▸ WHAT IS EXPECTED
Reproduce the listing below exactly, from its first line down to and including the line with "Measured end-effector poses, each".

▸ PROVIDED DATA
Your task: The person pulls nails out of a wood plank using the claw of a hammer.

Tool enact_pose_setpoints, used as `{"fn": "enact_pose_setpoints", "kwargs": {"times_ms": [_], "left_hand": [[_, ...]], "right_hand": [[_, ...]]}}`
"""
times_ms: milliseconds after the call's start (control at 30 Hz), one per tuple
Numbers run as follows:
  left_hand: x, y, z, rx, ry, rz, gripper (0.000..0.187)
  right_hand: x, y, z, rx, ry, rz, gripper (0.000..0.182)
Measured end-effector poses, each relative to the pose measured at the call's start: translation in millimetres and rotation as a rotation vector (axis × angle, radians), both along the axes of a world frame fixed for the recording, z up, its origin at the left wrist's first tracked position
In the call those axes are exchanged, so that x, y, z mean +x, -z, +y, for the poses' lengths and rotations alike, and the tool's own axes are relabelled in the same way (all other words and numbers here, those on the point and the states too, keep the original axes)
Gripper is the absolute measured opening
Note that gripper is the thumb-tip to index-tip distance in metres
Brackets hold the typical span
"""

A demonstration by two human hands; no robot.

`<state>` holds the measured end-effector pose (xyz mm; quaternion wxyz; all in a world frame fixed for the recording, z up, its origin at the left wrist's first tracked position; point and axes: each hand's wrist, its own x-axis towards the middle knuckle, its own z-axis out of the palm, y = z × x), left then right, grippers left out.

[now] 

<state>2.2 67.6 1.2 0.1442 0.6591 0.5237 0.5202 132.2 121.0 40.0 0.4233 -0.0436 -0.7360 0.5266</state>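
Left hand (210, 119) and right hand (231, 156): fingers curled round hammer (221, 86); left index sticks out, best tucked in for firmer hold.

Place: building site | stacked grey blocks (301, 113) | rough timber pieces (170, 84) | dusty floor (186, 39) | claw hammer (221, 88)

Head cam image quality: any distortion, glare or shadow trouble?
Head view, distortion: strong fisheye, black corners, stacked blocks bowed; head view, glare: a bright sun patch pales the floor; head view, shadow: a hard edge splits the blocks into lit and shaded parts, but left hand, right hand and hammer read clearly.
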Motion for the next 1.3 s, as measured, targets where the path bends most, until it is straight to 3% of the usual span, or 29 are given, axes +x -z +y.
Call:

▸ TASK SOLUTION
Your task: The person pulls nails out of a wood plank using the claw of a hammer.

Tool enact_pose_setpoints, used as `{"fn": "enact_pose_setpoints", "kwargs": {"times_ms": [_], "left_hand": [[_, ...]], "right_hand": [[_, ...]]}}`
"""
times_ms: milliseconds after the call's start (control at 30 Hz), one per tuple
Numbers run as follows:
  left_hand: x, y, z, rx, ry, rz, gripper (0.000..0.187)
  right_hand: x, y, z, rx, ry, rz, gripper (0.000..0.182)
Measured end-effector poses, each relative to the pose measured at the call's start: translation in millimetres and rotation as a rotation vector (axis × angle, radians), both along the axes of a world frame fixed for the recording, z up, its origin at the left wrist's first tracked position

That concludes the exercise.